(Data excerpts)
>>>

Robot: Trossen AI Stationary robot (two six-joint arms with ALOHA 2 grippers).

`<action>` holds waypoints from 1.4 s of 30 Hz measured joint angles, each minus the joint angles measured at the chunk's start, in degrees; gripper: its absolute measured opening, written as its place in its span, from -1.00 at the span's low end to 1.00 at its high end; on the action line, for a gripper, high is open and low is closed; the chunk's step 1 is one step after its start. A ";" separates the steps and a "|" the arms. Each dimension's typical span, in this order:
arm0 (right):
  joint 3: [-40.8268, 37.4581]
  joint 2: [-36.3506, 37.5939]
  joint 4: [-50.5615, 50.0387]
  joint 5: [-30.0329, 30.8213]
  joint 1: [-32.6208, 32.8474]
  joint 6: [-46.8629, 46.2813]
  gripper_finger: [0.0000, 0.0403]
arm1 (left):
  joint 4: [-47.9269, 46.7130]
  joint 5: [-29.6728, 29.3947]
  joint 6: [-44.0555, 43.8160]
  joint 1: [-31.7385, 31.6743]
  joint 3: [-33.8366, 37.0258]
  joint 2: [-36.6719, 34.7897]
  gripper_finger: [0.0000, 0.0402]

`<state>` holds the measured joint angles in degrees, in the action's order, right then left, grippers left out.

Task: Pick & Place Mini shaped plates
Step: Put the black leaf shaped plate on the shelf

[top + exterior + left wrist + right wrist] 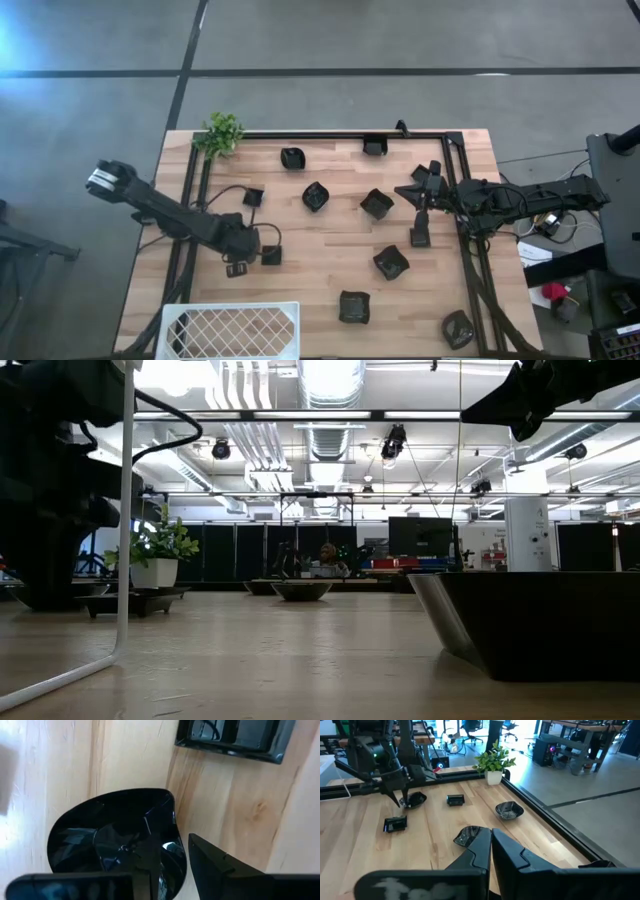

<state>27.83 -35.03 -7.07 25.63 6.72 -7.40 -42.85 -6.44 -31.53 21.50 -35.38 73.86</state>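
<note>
The wooden counter (330, 255) carries mini shaped plates (377, 204) scattered across it, with a white basket (230, 327) at its near edge. The left end effector (240, 268) has one finger inside a rounded plate (105, 832). The right end effector (412, 190) hangs closed and empty.

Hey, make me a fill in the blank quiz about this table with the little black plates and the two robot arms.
1. The white wire basket sits at the table's near edge, on the ____ arm's side.
2. The small green plant stands in a ____ pot.
3. The tiny glossy black plates lie on a light ____ tabletop.
4. The left gripper is lowered beside a rounded black ____.

Missing words: left; white; wooden; plate
</note>
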 joint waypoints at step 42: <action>0.00 0.02 0.00 -0.02 0.02 0.07 -0.94 | -28.54 -9.30 -8.51 10.19 -24.99 0.77 -1.00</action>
<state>27.83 -35.01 -7.07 25.61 6.74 -7.33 -71.39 -15.74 -40.04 31.68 -60.36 74.63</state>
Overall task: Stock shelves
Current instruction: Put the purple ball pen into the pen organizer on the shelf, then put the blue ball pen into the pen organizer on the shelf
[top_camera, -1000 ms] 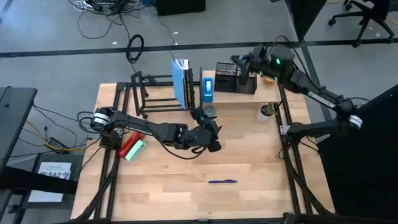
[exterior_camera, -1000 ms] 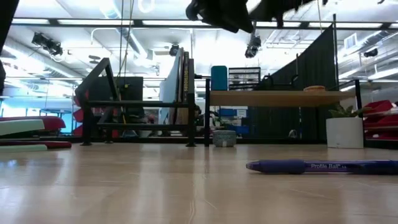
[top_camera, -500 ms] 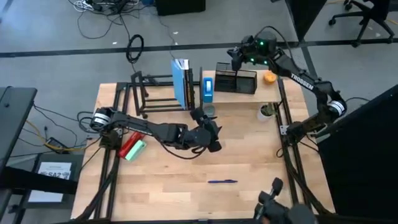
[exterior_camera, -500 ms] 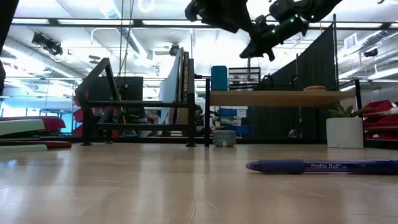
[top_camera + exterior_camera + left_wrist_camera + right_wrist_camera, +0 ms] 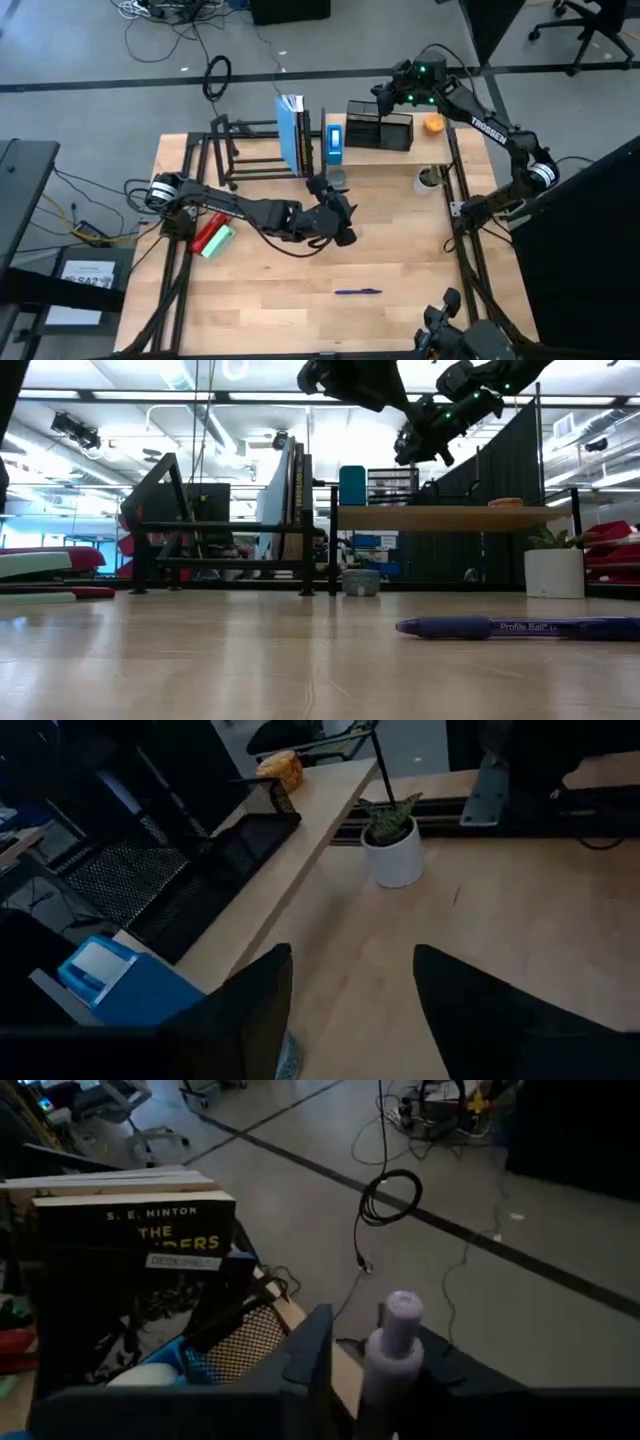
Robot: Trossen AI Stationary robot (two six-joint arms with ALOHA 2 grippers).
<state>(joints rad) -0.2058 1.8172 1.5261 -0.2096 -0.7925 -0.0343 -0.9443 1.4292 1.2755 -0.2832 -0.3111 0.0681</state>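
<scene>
Right wrist view is showing you the right gripper (image 5: 385, 1380) clamping a purple marker (image 5: 392, 1342), its lower end hidden, above the mesh organizer (image 5: 380, 130) on the wood shelf (image 5: 400, 152). Beside it, the black rack (image 5: 250, 155) is holding books (image 5: 292, 135). Left gripper (image 5: 350, 1010) is hanging spread wide near that shelf.

The left arm stretches low across the desk's middle, its hand (image 5: 338, 222) hanging with fingers (image 5: 250, 1010) spread apart. The right arm reaches high and far back — its hand (image 5: 385, 95) clamped on a purple marker (image 5: 392, 1342).
</scene>
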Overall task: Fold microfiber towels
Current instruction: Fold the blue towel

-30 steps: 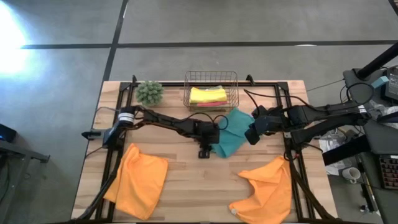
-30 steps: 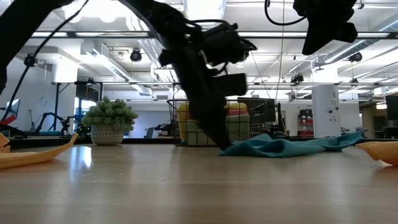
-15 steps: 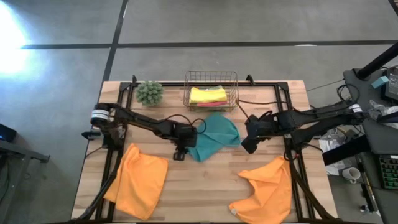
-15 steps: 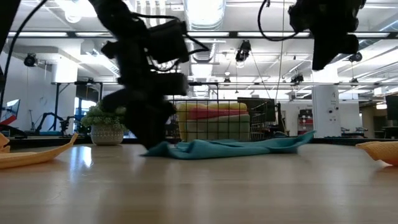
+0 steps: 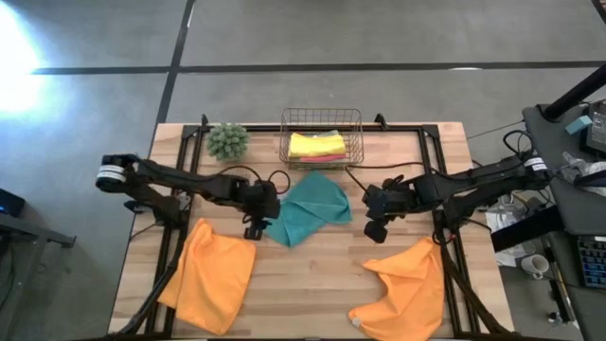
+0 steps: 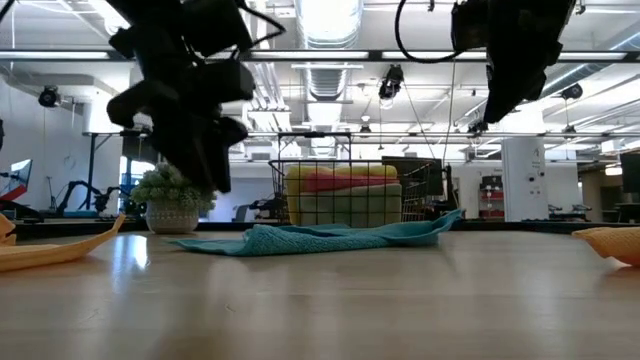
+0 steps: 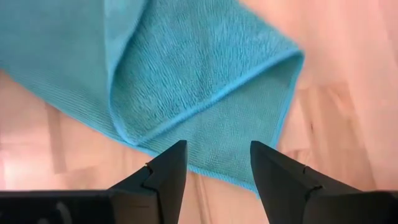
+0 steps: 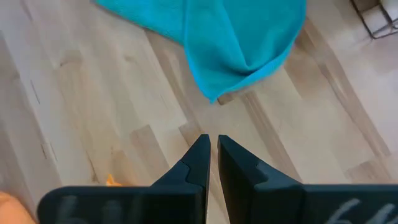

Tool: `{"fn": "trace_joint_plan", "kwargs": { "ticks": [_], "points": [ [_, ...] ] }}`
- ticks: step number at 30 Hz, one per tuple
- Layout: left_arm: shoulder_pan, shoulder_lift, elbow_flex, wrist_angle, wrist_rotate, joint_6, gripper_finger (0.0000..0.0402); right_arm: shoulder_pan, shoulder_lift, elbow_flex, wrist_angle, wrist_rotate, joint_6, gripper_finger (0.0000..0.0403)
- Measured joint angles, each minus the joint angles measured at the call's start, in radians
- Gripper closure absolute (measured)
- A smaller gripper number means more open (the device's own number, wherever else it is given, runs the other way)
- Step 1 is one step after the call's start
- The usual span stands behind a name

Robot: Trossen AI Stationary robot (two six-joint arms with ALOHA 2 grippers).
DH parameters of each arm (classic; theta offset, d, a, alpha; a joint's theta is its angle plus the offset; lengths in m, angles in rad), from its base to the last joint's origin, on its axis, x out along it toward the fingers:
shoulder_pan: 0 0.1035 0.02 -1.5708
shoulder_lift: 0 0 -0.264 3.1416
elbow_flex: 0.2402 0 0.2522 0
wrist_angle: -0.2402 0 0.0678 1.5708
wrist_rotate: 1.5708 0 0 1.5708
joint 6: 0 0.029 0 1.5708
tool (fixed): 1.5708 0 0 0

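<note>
A teal towel [image 5: 308, 210] lies loosely on the table's middle, partly doubled over itself, and also shows in the low view [image 6: 330, 238]. My left gripper [image 5: 254, 230] is open just left of the towel's near left corner [image 7: 283, 62] and raised above it [image 6: 205, 180]. It holds nothing. My right gripper [image 5: 372, 230] is shut and empty, raised right of the towel [image 8: 236, 31]. Two orange towels lie crumpled near the front, one left [image 5: 210, 275] and one right [image 5: 402, 289]. Folded yellow and pink towels [image 5: 317, 146] lie in the wire basket [image 5: 320, 121].
A fuzzy green plant ball [image 5: 227, 140] stands at the far left, beside the basket. Black frame rails [image 5: 189, 152] run along the table's left, far and right sides. Bare wood [image 5: 312, 284] lies between the two orange towels.
My left gripper has gone toward the table's left edge, dragging the teal towel's near left end along the table, and now stands raised clear of it. The towel has slid left and lies flatter. My right gripper has shifted a little toward the near edge.
</note>
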Motion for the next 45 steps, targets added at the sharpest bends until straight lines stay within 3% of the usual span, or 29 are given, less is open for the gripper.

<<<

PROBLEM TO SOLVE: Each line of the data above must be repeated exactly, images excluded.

SOLUTION TO THE PROBLEM:
Robot: Trossen AI Stationary robot (two six-joint arms with ALOHA 2 grippers).

`<action>` holds waypoints from 1.4 s of 30 Hz measured joint angles, each minus the joint angles measured at the chunk's start, in degrees; gripper: its absolute measured opening, written as its place in its span, from -1.00 at the span's low end to 1.00 at its high end; on the action line, for a gripper, high is open and low is closed; the chunk's step 1 is one step after its start. A ";" separates the steps and a "|" the arms. Each dimension's typical span, in this order:
arm0 (right):
  joint 3: [-40.8268, 37.4581]
  joint 2: [-36.3506, 37.5939]
  joint 4: [-50.5615, 50.0387]
  joint 5: [-30.0329, 30.8213]
  joint 1: [-32.6208, 32.8474]
  joint 6: [-46.8629, 46.2813]
  gripper_finger: [0.0000, 0.0403]
arm1 (left):
  joint 4: [-47.9269, 46.7130]
  joint 5: [-29.6728, 29.3947]
  joint 6: [-44.0555, 43.8160]
  joint 1: [-31.7385, 31.6743]
  joint 3: [-33.8366, 37.0258]
  joint 2: [-36.6719, 34.7897]
  gripper_finger: [0.0000, 0.0402]

`<state>` holds the measured joint angles in degrees, in the action's order, right then left, grippers left out.

Task: Pick & Place Mini shaped plates
Step: Put the black leaf shaped plate on the shelf

[top + exterior + left wrist + right wrist] 

<state>27.83 -35.03 -7.07 25.63 6.72 -7.40 -42.85 -6.44 -31.53 21.50 -35.38 73.86</state>
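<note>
The wooden counter (330, 255) carries mini shaped plates (377, 204) scattered across it, with a white basket (230, 327) at its near edge. The left end effector (240, 268) has one finger inside a rounded plate (105, 832). The right end effector (412, 190) hangs closed and empty.

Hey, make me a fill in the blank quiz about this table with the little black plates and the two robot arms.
1. The white wire basket sits at the table's near edge, on the ____ arm's side.
2. The small green plant stands in a ____ pot.
3. The tiny glossy black plates lie on a light ____ tabletop.
4. The left gripper is lowered beside a rounded black ____.

Missing words: left; white; wooden; plate
</note>
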 joint waypoints at step 42: <action>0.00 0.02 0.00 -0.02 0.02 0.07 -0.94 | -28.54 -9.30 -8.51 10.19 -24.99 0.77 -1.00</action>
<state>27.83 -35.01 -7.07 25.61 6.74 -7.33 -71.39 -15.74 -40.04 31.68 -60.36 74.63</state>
Overall task: Stock shelves
Current instruction: Put the purple ball pen into the pen organizer on the shelf, then put the blue ball pen into the pen organizer on the shelf
[top_camera, -1000 ms] 
[exterior_camera, -1000 ms] 
[top_camera, -500 ms] 
[exterior_camera, -500 ms] 
[top_camera + exterior_camera + left_wrist_camera + right_wrist_camera, +0 ms] 
Robot: Trossen AI Stationary robot (two six-joint arms with ALOHA 2 grippers).
<state>(joints rad) -0.2058 1.8172 1.5261 -0.2096 -0.7925 -0.0343 -0.9443 1.4292 1.2755 -0.2832 -0.3111 0.0681</state>
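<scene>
Right wrist view is showing you the right gripper (image 5: 385, 1380) clamping a purple marker (image 5: 392, 1342), its lower end hidden, above the mesh organizer (image 5: 380, 130) on the wood shelf (image 5: 400, 152). Beside it, the black rack (image 5: 250, 155) is holding books (image 5: 292, 135). Left gripper (image 5: 350, 1010) is hanging spread wide near that shelf.

The left arm stretches low across the desk's middle, its hand (image 5: 338, 222) hanging with fingers (image 5: 250, 1010) spread apart. The right arm reaches high and far back — its hand (image 5: 385, 95) clamped on a purple marker (image 5: 392, 1342).
</scene>
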Overall task: Fold microfiber towels
Current instruction: Fold the blue towel

-30 steps: 
-30 steps: 
-15 steps: 
-15 steps: 
+0 steps: 
+0 steps: 
+0 steps: 
+0 steps: 

Tool: `{"fn": "trace_joint_plan", "kwargs": { "ticks": [_], "points": [ [_, ...] ] }}`
- ticks: step number at 30 Hz, one per tuple
- Layout: left_arm: shoulder_pan, shoulder_lift, elbow_flex, wrist_angle, wrist_rotate, joint_6, gripper_finger (0.0000..0.0402); right_arm: shoulder_pan, shoulder_lift, elbow_flex, wrist_angle, wrist_rotate, joint_6, gripper_finger (0.0000..0.0403)
- Measured joint angles, each minus the joint angles measured at the call's start, in radians
- Gripper closure absolute (measured)
- A smaller gripper number means more open (the device's own number, wherever else it is given, runs the other way)
- Step 1 is one step after the call's start
- The usual span stands behind a name

Robot: Trossen AI Stationary robot (two six-joint arms with ALOHA 2 grippers).
DH parameters of each arm (classic; theta offset, d, a, alpha; a joint's theta is its angle plus the offset; lengths in m, angles in rad), from its base to the last joint's origin, on its axis, x out along it toward the fingers:
shoulder_pan: 0 0.1035 0.02 -1.5708
shoulder_lift: 0 0 -0.264 3.1416
elbow_flex: 0.2402 0 0.2522 0
wrist_angle: -0.2402 0 0.0678 1.5708
wrist_rotate: 1.5708 0 0 1.5708
joint 6: 0 0.029 0 1.5708
tool (fixed): 1.5708 0 0 0

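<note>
A teal towel [image 5: 308, 210] lies loosely on the table's middle, partly doubled over itself, and also shows in the low view [image 6: 330, 238]. My left gripper [image 5: 254, 230] is open just left of the towel's near left corner [image 7: 283, 62] and raised above it [image 6: 205, 180]. It holds nothing. My right gripper [image 5: 372, 230] is shut and empty, raised right of the towel [image 8: 236, 31]. Two orange towels lie crumpled near the front, one left [image 5: 210, 275] and one right [image 5: 402, 289]. Folded yellow and pink towels [image 5: 317, 146] lie in the wire basket [image 5: 320, 121].
A fuzzy green plant ball [image 5: 227, 140] stands at the far left, beside the basket. Black frame rails [image 5: 189, 152] run along the table's left, far and right sides. Bare wood [image 5: 312, 284] lies between the two orange towels.
My left gripper has gone toward the table's left edge, dragging the teal towel's near left end along the table, and now stands raised clear of it. The towel has slid left and lies flatter. My right gripper has shifted a little toward the near edge.
</note>
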Motion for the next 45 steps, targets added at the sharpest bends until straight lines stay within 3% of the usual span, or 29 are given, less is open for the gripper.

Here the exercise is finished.